Abstracted from: Brandon Wheeler, Amending Title VII to Safeguard the Viability of Retaliation Claims, 98 Minnesota Law Review 775 (December, 2013) (186 Footnotes)(Student Note


From 1999 until 2009, Mischelle Richter worked as a store manager at Advance Auto Parts, Inc. After reporting to her supervisor that some of her coworkers were engaging in various transgressions, the supervisor demoted Ms. Richter from the store manager position. Four days after the demotion, Ms. Richter filed a charge with the Equal Employment Opportunity Commission (EEOC), alleging race and sex discrimination. Seven days after filing the EEOC charge, Advance Auto Parts terminated Ms. Richter. The EEOC eventually dismissed the charge, and Ms. Richter filed a suit in federal district court. However, instead of alleging the charges found within her original EEOC complaint, Ms. Richter alleged that Advance Auto Parts had illegally retaliated against her for filing a charge, a violation of Title VII of the Civil Rights Act of 1964. The district court dismissed Ms. Richter's complaint for failure to exhaust administrative remedies. The Eighth Circuit affirmed that holding, reasoning that a retaliation claim was an act "discrete" from the discriminatory actions complained of in an EEOC charge. Under the reasoning of the Eighth Circuit, each discrete act requires review by the EEOC.

While some circuits have held that post-EEOC-filing discriminatory acts are "discrete acts" and require an additional EEOC charge, others have held that some post-EEOC-filing discriminatory acts are "reasonably related" to the original EEOC charge and do not require an additional EEOC charge. The circuit split arose from the Supreme Court's holding in National Railroad Passenger Corp. v. Morgan that discrete discriminatory acts which preceded an EEOC charge by more than 300 days were barred by the statute of limitations, even if the discriminatory acts were reasonably related. Courts have interpreted Morgan two different ways: (1) Morgan should be read narrowly to apply only to pre-EEOC-charge discriminatory acts; or (2) Morgan should be read broadly to apply to all discriminatory acts that are "discrete acts." Mrs. Richter's case exemplifies the problems with this circuit split and evidences the growing administrative and procedural mess that is Title VII litigation.

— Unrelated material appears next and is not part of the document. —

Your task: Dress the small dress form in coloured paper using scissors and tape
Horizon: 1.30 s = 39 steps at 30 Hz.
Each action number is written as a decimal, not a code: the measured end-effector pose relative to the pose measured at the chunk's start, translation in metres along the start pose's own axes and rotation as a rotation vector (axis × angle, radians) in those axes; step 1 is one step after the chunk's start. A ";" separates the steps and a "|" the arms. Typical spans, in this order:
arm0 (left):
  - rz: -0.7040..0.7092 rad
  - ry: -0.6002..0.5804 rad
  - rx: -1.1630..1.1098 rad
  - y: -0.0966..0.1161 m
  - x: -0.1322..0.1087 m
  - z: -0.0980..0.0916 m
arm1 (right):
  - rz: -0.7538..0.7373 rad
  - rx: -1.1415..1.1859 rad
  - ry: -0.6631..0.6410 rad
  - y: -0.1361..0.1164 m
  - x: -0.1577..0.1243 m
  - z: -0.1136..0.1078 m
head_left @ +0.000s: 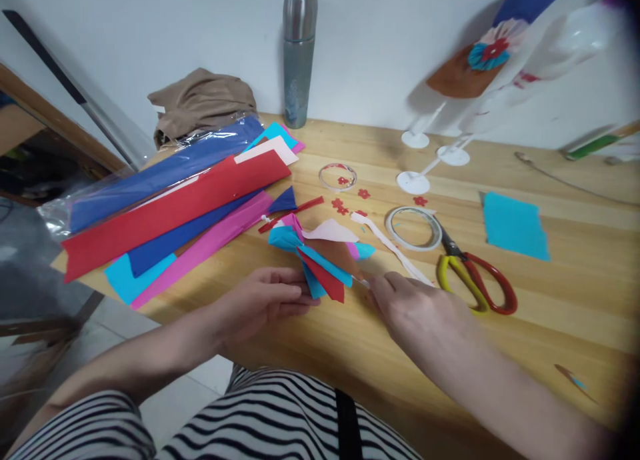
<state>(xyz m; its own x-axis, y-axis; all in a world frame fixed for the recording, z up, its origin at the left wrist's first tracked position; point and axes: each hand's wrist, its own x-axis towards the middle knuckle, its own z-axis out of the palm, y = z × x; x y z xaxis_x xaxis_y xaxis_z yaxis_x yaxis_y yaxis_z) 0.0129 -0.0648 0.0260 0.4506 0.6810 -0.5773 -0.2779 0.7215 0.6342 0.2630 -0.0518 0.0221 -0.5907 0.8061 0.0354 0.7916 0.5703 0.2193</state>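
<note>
A bundle of crepe paper pieces [327,260] in blue, red, brown, pink and pale pink lies fanned out, gathered at its upper left end. My left hand [273,300] is beside its lower edge, fingers stretched out and touching the tip of a blue piece. From the right, my right hand [410,307] closes in a pinch at the bundle's right end, where a thin pale stick-like end shows at the fingertips. The rest of what it grips is hidden. A pale pink paper strip [393,245] runs just behind my right hand.
Scissors [457,263] and a tape roll [414,228] lie right of the bundle, near a blue paper square [517,225]. Small red paper flowers [364,194] are scattered behind. Stacked crepe paper [175,213] fills the left; a flask [299,60] and white-based stands [413,182] stand behind.
</note>
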 end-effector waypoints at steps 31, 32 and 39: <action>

The Richter holding is particularly problematic because it requires double litigation. It potentially leads to a logistical nightmare in which a plaintiff must concurrently navigate both the EEOC process and the civil litigation process while at the same time ensuring that the stringent statute of limitations under Title VII is not violated. This Note argues that Title VII should be amended to alleviate the unnecessary burden imposed by this new addition to the exhaustion of administrative remedies doctrine. Part I examines the framework of Title VII and its current treatment of the exhaustion of administrative remedies doctrine regarding retaliation. Part II argues that Richter and its companion decisions align logically with the statute and precedent but cause unnecessary hardships and inequity. Part III proposes amending Title VII in order to exempt post-charge retaliation from the requirement of exhaustion of administrative remedies.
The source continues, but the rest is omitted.